Next, we verified that GFP expression did not alter retinal function. For that purpose, flash ERGs were recorded from 8-week-old RG-GFP- and GFP-negative control mice under scotopic and photopic conditions (Fig. 3A). Under both conditions, no signs of impaired retinal function were found in the RG-GFP mice. To elucidate whether the late decrease in GFP expression was caused by downregulation or by loss of cone photoreceptor cells, analysis of the ERG responses of 10-month-old mice was also performed. It clearly revealed significantly reduced cone responses of RG-GFP mice compared with those of the controls (Fig. 3B). Thus, the decrease of GFP expression in 10-month-old mice was most probably caused by the loss of cone photoreceptor cells. Given that selective GFP expression in cone photoreceptor cells remained constant over at least 3 months, we went on to study the in vivo time course of cone survival in mouse models in which a loss of cone photoreceptor cells occurred. 
Figure 3.
 
Electroretinographic data from GFP-negative control mice and RG-GFP mice showing scotopic (SC) and photopic (PH) b-wave amplitudes from controls (black line) and RG-GFP mice (red line) as a function of the logarithm of the flash intensity. Boxes indicate the 25% to 75% quantile range, whiskers indicate the 5% and 95% quantiles, and the asterisk indicates the median of the data. Insets: photopic (light-adapted) single-flash ERG with 1.5 log cd · s/m2 intensity of a control mouse (black line) and a RG-GFP mouse (red line). (A) At 8 weeks of age, no signs of impaired retinal function were found in the RG-GFP mice. (B) At 10 months of age in RG-GFP mice, cone responses under photopic conditions were significantly reduced compared with control.
Figure 3.
 
Electroretinographic data from GFP-negative control mice and RG-GFP mice showing scotopic (SC) and photopic (PH) b-wave amplitudes from controls (black line) and RG-GFP mice (red line) as a function of the logarithm of the flash intensity. Boxes indicate the 25% to 75% quantile range, whiskers indicate the 5% and 95% quantiles, and the asterisk indicates the median of the data. Insets: photopic (light-adapted) single-flash ERG with 1.5 log cd · s/m2 intensity of a control mouse (black line) and a RG-GFP mouse (red line). (A) At 8 weeks of age, no signs of impaired retinal function were found in the RG-GFP mice. (B) At 10 months of age in RG-GFP mice, cone responses under photopic conditions were significantly reduced compared with control.

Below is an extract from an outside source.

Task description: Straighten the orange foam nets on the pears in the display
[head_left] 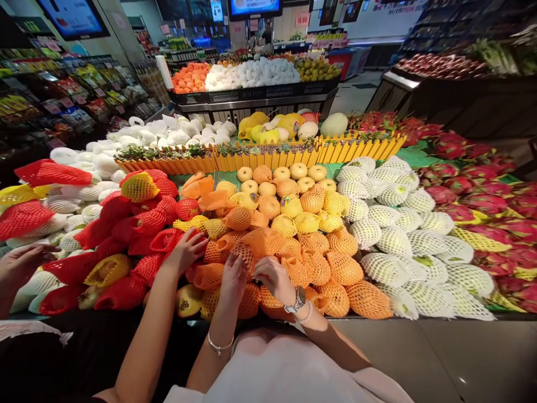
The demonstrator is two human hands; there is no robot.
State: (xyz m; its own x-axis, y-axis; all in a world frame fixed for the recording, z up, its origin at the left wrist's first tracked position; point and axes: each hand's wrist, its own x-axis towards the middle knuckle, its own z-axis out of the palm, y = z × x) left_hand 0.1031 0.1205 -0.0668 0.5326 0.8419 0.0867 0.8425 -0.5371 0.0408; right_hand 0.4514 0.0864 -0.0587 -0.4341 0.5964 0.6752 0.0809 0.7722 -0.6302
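While both hands work at the front of the fruit stand in the head view, the left hand (234, 278) and right hand (273, 278) pinch an orange foam net (260, 242) between them, fingers closed on it. Another person's hand (187, 250) rests just beside. Tugging hard could tear the net or roll neighbouring netted fruit (344, 268) off the edge.

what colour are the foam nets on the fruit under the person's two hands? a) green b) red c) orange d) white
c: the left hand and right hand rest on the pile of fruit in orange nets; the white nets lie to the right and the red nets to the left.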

Longitudinal Cone Survival Analyses in cpfl1-GFP Mice
cpfl1 mice undergo a progressive, selective degeneration of their dysfunctional cone photoreceptor cells over time. To analyze these morphologic changes in the retina, in vivo cSLO analyses were performed between postnatal weeks 4 and 8. Because only approximately 3% of the murine photoreceptors are cones and these are relatively widely spaced, it was unclear whether selective loss may lead to detectable changes in vivo. No differences between WT and cpfl1 mice could be detected, either in native fundus imaging (green laser at 514 nm, infrared laser at 830 nm, and autofluorescence mode) or in indocyanine-green angiography (data not shown). In addition, no changes could be detected in cpfl1 mice between 4 and 8 weeks of age (data not shown). In particular, no enhanced autofluorescence was observed that would have indicated a substantial accumulation of lipid-rich photoreceptor debris, presumably lipofuscin, remained after the degradation of photoreceptor cells. 10 To visualize cones specifically and to monitor the process of their degeneration in vivo, we cross-bred cpfl1 mutants with RG-GFP transgenic mice. In this way, single cone cells were visible in the autofluorescence mode of the cSLO, and the changes in their number and distribution as part of the degenerative process in the cpfl1 mutants were analyzed across ages in individual mice. The doubly mutant RG-GFP cpfl1 mice initially displayed the same amount of GFP expression as their single RG-GFP counterparts at 3 weeks (Fig. 4). However, there was a marked decrease in GFP expression over time, leading to an almost complete loss of GFP-expressing cells in the ventral region and a strong reduction in the dorsal region (Fig. 4B) but no such change in RG-GFP animals (Fig. 4A). Thus, RG-GFP expression in cpfl1 mice allowed in vivo follow-up of the number and distribution of cone photoreceptors during the course of progressive, selective degeneration in the cpfl1 mouse model. 
Figure 4.
 
Time course of GFP expression obtained by repeated examination of the same RG-GFP, cpfl1 GFP, and Rpe65 −/− mice in cSLO autofluorescence mode between postnatal weeks 3 and 12. In the RG-GFP animal (A), GFP expression remained constant between 3 and 8 weeks of age. In cpfl1 GFP mice (B), expression decreased considerably over time, and at 8 weeks few cones remained that could be detected by GFP expression. (C) In Rpe65 −/− mice, GFP-expressing cones could be detected up to 12 weeks of age. V, ventral; D, dorsal.
Figure 4.
 
Time course of GFP expression obtained by repeated examination of the same RG-GFP, cpfl1 GFP, and Rpe65 −/− mice in cSLO autofluorescence mode between postnatal weeks 3 and 12. In the RG-GFP animal (A), GFP expression remained constant between 3 and 8 weeks of age. In cpfl1 GFP mice (B), expression decreased considerably over time, and at 8 weeks few cones remained that could be detected by GFP expression. (C) In Rpe65 −/− mice, GFP-expressing cones could be detected up to 12 weeks of age. V, ventral; D, dorsal.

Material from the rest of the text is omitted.